▸ **What is expected**
Output the whole listing below exactly, omitting the images.

▸ **Data provided**
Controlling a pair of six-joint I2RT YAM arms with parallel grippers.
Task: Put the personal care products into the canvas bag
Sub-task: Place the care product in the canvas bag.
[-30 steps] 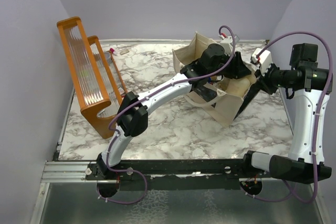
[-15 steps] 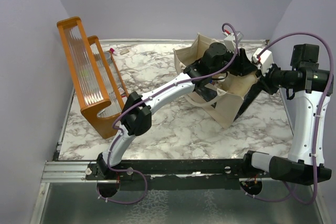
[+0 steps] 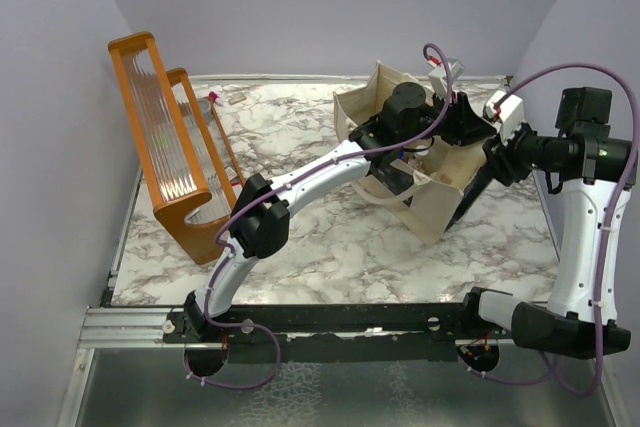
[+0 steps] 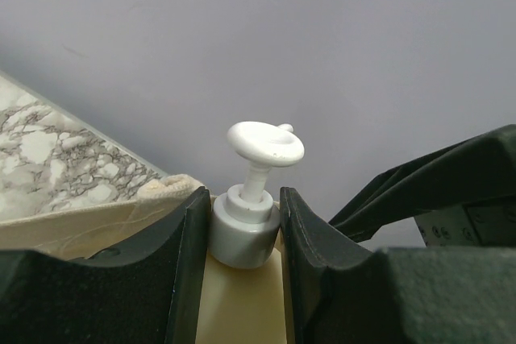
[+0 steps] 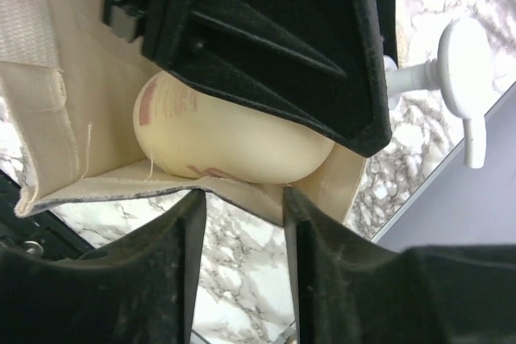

▸ **Answer to the problem**
Controlling a pair of six-joint I2RT YAM arms with parallel grippers.
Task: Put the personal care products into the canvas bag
Sub-task: Place the care product in the canvas bag.
[-30 steps] 
[-15 steps] 
[+0 steps] 
[+0 steps] 
[+0 steps] 

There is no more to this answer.